Autism can look very different in children than in adults and among people of different genders. 

Generally, a screening tool, cognitive testing, and information about a child’s developmental history and behavior are used to help healthcare professionals and family caregivers understand who a person is and what they need to thrive.  

Read what the CDC has to say about autism screening and diagnosis.

Parents may worry that their autistic child won’t be able to live an independent life. But autism does not determine this one way or the other. Many autistic adults live happy, independent adult lives.

Each autistic person is different. Some people need little or no support; others may need more. So it’s important to explore all accommodations and resources to help your autistic child thrive.

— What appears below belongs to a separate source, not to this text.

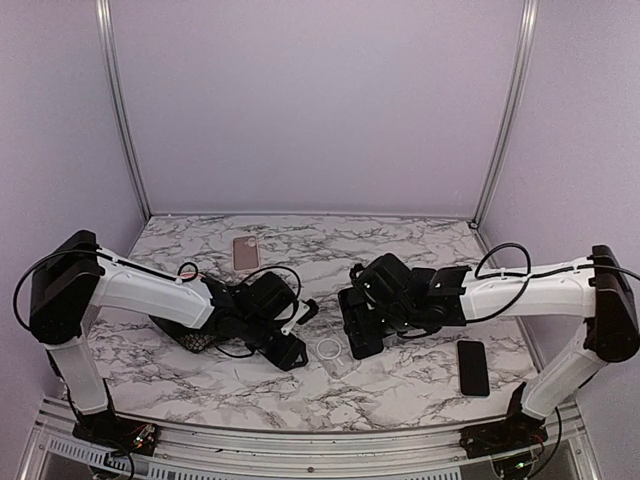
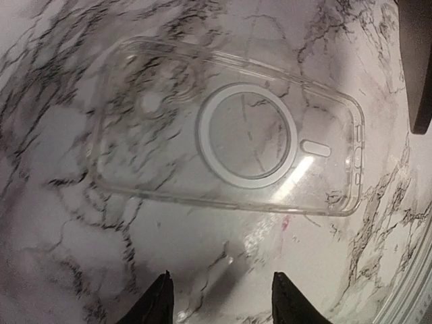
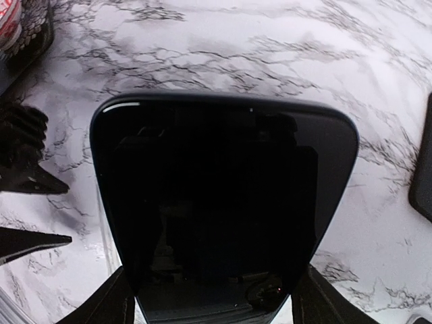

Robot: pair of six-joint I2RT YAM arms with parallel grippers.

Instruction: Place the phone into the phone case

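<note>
Right claw (image 3: 216,300) clenched across the width of the dark phone (image 3: 223,202), fingers on its two long edges at the near end. The phone's long axis runs straight out from the claw, up the frame in the right wrist view, glass face toward the camera, free short end at frame top. Left claw (image 2: 223,300) part open, nothing between the fingers, hovering just short of the clear case (image 2: 223,145), which lies flat on the marble desk (image 1: 400,250), above the fingertips in the left wrist view. Case long axis goes left to right across that frame, dipping a little to the right, so crosswise to the left claw. White ring (image 2: 246,135) sits mid-case. From overhead the case is lower centre, between both claws and near each; can't tell which is closer. My guess: the phone's axis needs lining up with the case's before lowering. Spare black phone (image 1: 473,367) lies lower right.
</note>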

Search our Disability Services Finder for Louisiana (en español) or Massachusetts (en español) to find a developmental pediatrician or other f disability-related services in your area.

Step-By-Step Guides

Finding Resources for an Autistic Child
(and for your family too)

If your child is autistic, you may be struggling to understand the resources and systems that can support your child and your family. And, while there is a lot of information out there about autism, some of it is extremely negative and some of it is just untrue.

It can be hard to find the information you need. Here are our guidelines to help you find what your child and your family needs.

Before Diagnosis

If you think your child may be autistic, here’s what you can do:

  1. If your child is under 3, call their doctor or your local Early Intervention program and ask for a screening. Otherwise, contact your school district’s Special Education department.
  2. Learn about sensory processing, which can help you understand more and respond to your child’s needs.
  3. Learn about co-regulation and other strategies to help your child regulate their emotions

After Diagnosis

If you just learned your child is autistic, here are your next steps:

  1. Educate yourself about autism. We STRONGLY suggest starting with sources written by autistic adults, like the Autistic Self-Advocacy Network or the Autistic Women and Non-Binary Network.
  2. Explore ways you can adjust your home environment to best fit your child’s needs.
  3. If your child is in school, ask for an IEP meeting (or an evaluation, if your child doesn’t have an IEP) so that you can add accommodations to support your child at school.

Is your child or your family struggling because your autistic child’s behavior or needs have changed? Here’s how to get back on track:

  1. Ask your child what’s changed for them! Sometimes children don’t know, or can’t tell you. But even in these cases, asking shows them you are paying attention and know they are struggling.
  2. Talk to your child’s teacher, therapist or doctor about your concerns. They might be able to help you and your child understand the problem and suggest some new ideas.
  3. Call for an IEP meeting (if your child has an IEP) to discuss new or different accommodations your child might need at school. Ask for suggestions of new activities and tools to help your child manage daily life at home.

Is your autistic child getting ready to finish high school? Here are steps to help them prepare for life after high school:

  1. Work with your child’s IEP team to create a transition plan to help your child get ready for a new job, college, or living environment. 
  2. Explore whether your child may qualify for SSI when they turn 18. If they already get SSI, make sure you know what you need to do so their benefits continue into adulthood.
  3. If your child will need support around decision-making as an adult, explore options of guardianship or appointing a conservator.


Terms to Know

Understanding the Language of Autism

The world of autism comes with a lot of new information, jargon, and acronyms. It can be hard to work your way through all of this and understand what it all means. If you are confused about terms and acronyms associated with autism, we’ve listed a few common terms to know.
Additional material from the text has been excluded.